- TO DO
Nothing but the records, repeated exactly, should form the response.

━━━

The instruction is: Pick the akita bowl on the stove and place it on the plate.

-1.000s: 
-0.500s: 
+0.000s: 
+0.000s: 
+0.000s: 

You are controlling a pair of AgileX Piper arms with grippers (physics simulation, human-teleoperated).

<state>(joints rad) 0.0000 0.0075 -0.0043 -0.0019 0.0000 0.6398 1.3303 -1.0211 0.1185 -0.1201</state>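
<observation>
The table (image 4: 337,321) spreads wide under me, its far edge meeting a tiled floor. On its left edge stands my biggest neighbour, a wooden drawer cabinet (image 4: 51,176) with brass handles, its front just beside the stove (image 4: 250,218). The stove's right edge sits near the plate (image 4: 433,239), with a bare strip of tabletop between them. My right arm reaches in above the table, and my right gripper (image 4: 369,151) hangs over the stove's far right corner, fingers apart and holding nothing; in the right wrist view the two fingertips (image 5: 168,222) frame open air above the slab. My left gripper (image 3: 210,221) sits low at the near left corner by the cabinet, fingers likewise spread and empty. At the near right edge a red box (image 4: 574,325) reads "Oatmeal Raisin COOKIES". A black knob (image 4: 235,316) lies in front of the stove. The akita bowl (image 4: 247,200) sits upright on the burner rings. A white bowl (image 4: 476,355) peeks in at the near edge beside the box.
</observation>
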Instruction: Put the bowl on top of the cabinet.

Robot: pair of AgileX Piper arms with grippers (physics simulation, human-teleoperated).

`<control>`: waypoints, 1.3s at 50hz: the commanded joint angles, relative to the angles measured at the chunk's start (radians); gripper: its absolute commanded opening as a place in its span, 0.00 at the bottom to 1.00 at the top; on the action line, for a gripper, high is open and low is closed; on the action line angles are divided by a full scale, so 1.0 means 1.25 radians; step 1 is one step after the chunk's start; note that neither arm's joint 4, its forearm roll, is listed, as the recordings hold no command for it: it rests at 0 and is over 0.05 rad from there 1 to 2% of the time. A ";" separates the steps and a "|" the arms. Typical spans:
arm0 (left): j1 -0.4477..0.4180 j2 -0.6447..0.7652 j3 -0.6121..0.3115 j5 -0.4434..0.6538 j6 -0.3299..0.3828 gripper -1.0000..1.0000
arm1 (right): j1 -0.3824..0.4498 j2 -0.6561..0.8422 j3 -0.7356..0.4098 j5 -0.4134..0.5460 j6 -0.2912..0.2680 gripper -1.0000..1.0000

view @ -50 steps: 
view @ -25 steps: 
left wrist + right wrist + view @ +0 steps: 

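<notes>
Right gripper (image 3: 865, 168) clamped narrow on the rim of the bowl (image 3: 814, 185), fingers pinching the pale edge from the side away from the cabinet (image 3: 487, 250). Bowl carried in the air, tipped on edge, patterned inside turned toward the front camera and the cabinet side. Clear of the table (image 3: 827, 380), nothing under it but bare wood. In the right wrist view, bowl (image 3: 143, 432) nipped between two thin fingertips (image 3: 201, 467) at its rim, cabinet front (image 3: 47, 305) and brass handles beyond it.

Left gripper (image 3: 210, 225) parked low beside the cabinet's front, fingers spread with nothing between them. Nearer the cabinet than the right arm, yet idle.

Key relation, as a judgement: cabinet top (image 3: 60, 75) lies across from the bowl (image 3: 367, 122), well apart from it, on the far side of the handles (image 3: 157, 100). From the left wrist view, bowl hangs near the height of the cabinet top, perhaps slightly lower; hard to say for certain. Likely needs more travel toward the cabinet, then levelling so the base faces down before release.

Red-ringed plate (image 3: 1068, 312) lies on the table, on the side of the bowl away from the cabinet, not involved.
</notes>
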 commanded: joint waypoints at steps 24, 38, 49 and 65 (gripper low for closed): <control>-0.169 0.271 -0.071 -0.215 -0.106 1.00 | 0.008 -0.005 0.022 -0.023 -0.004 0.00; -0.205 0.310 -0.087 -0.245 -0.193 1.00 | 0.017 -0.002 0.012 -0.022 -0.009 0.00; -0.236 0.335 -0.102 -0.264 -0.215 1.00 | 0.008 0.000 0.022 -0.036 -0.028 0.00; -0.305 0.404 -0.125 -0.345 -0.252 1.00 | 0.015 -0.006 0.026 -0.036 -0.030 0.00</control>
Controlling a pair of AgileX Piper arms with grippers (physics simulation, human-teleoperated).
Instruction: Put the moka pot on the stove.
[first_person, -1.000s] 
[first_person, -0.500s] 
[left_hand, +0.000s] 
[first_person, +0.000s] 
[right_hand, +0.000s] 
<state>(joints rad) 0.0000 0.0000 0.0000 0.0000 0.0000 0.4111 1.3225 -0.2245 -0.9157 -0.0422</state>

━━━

- YOUR RESPONSE
The instruction is: Pick the akita bowl on the stove and place it on the plate.

-1.000s: 
-0.500s: 
+0.000s: 
+0.000s: 
+0.000s: 

You are controlling a pair of AgileX Piper arms with grippers (physics simulation, human-teleoperated).

<state>(joints rad) 0.0000 0.0075 -0.0043 -0.0019 0.0000 0.6398 1.3303 -1.0211 0.1185 -0.1201</state>
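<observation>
The table (image 4: 337,321) spreads wide under me, its far edge meeting a tiled floor. On its left edge stands my biggest neighbour, a wooden drawer cabinet (image 4: 51,176) with brass handles, its front just beside the stove (image 4: 250,218). The stove's right edge sits near the plate (image 4: 433,239), with a bare strip of tabletop between them. My right arm reaches in above the table, and my right gripper (image 4: 369,151) hangs over the stove's far right corner, fingers apart and holding nothing; in the right wrist view the two fingertips (image 5: 168,222) frame open air above the slab. My left gripper (image 3: 210,221) sits low at the near left corner by the cabinet, fingers likewise spread and empty. At the near right edge a red box (image 4: 574,325) reads "Oatmeal Raisin COOKIES". A black knob (image 4: 235,316) lies in front of the stove. The akita bowl (image 4: 247,200) sits upright on the burner rings. A white bowl (image 4: 476,355) peeks in at the near edge beside the box.
</observation>
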Instruction: Put the bowl on top of the cabinet.

Robot: pair of AgileX Piper arms with grippers (physics simulation, human-teleoperated).

`<control>`: waypoints, 1.3s at 50hz: the commanded joint angles, relative to the angles measured at the chunk's start (radians); gripper: its absolute commanded opening as a place in its span, 0.00 at the bottom to 1.00 at the top; on the action line, for a gripper, high is open and low is closed; on the action line angles are divided by a full scale, so 1.0 means 1.25 radians; step 1 is one step after the chunk's start; note that neither arm's joint 4, its forearm roll, is listed, as the recordings hold no command for it: it rests at 0 and is over 0.05 rad from there 1 to 2% of the time. A ";" separates the steps and a "|" the arms. Typical spans:
arm0 (left): j1 -0.4477..0.4180 j2 -0.6447..0.7652 j3 -0.6121..0.3115 j5 -0.4434..0.6538 j6 -0.3299..0.3828 gripper -1.0000..1.0000
arm1 (right): j1 -0.3824..0.4498 j2 -0.6561..0.8422 j3 -0.7356..0.4098 j5 -0.4134..0.5460 j6 -0.2912..0.2680 gripper -1.0000..1.0000

view @ -50 steps: 
view @ -25 steps: 
left wrist + right wrist + view @ +0 steps: 

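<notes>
Right gripper (image 3: 865, 168) clamped narrow on the rim of the bowl (image 3: 814, 185), fingers pinching the pale edge from the side away from the cabinet (image 3: 487, 250). Bowl carried in the air, tipped on edge, patterned inside turned toward the front camera and the cabinet side. Clear of the table (image 3: 827, 380), nothing under it but bare wood. In the right wrist view, bowl (image 3: 143, 432) nipped between two thin fingertips (image 3: 201, 467) at its rim, cabinet front (image 3: 47, 305) and brass handles beyond it.

Left gripper (image 3: 210, 225) parked low beside the cabinet's front, fingers spread with nothing between them. Nearer the cabinet than the right arm, yet idle.

Key relation, as a judgement: cabinet top (image 3: 60, 75) lies across from the bowl (image 3: 367, 122), well apart from it, on the far side of the handles (image 3: 157, 100). From the left wrist view, bowl hangs near the height of the cabinet top, perhaps slightly lower; hard to say for certain. Likely needs more travel toward the cabinet, then levelling so the base faces down before release.

Red-ringed plate (image 3: 1068, 312) lies on the table, on the side of the bowl away from the cabinet, not involved.
</notes>
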 commanded: joint waypoints at steps 24, 38, 49 and 65 (gripper low for closed): <control>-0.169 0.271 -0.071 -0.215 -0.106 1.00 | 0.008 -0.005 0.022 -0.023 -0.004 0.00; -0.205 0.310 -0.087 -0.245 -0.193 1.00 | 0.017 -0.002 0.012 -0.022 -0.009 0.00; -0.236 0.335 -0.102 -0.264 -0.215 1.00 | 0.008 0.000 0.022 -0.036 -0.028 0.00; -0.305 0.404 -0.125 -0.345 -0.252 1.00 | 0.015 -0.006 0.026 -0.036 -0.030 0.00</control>
Controlling a pair of AgileX Piper arms with grippers (physics simulation, human-teleoperated).
Instruction: Put the moka pot on the stove.
[first_person, -1.000s] 
[first_person, -0.500s] 
[left_hand, +0.000s] 
[first_person, +0.000s] 
[right_hand, +0.000s] 
<state>(joints rad) 0.0000 0.0000 0.0000 0.0000 0.0000 0.4111 1.3225 -0.2245 -0.9157 -0.0422</state>

This output requires nothing more.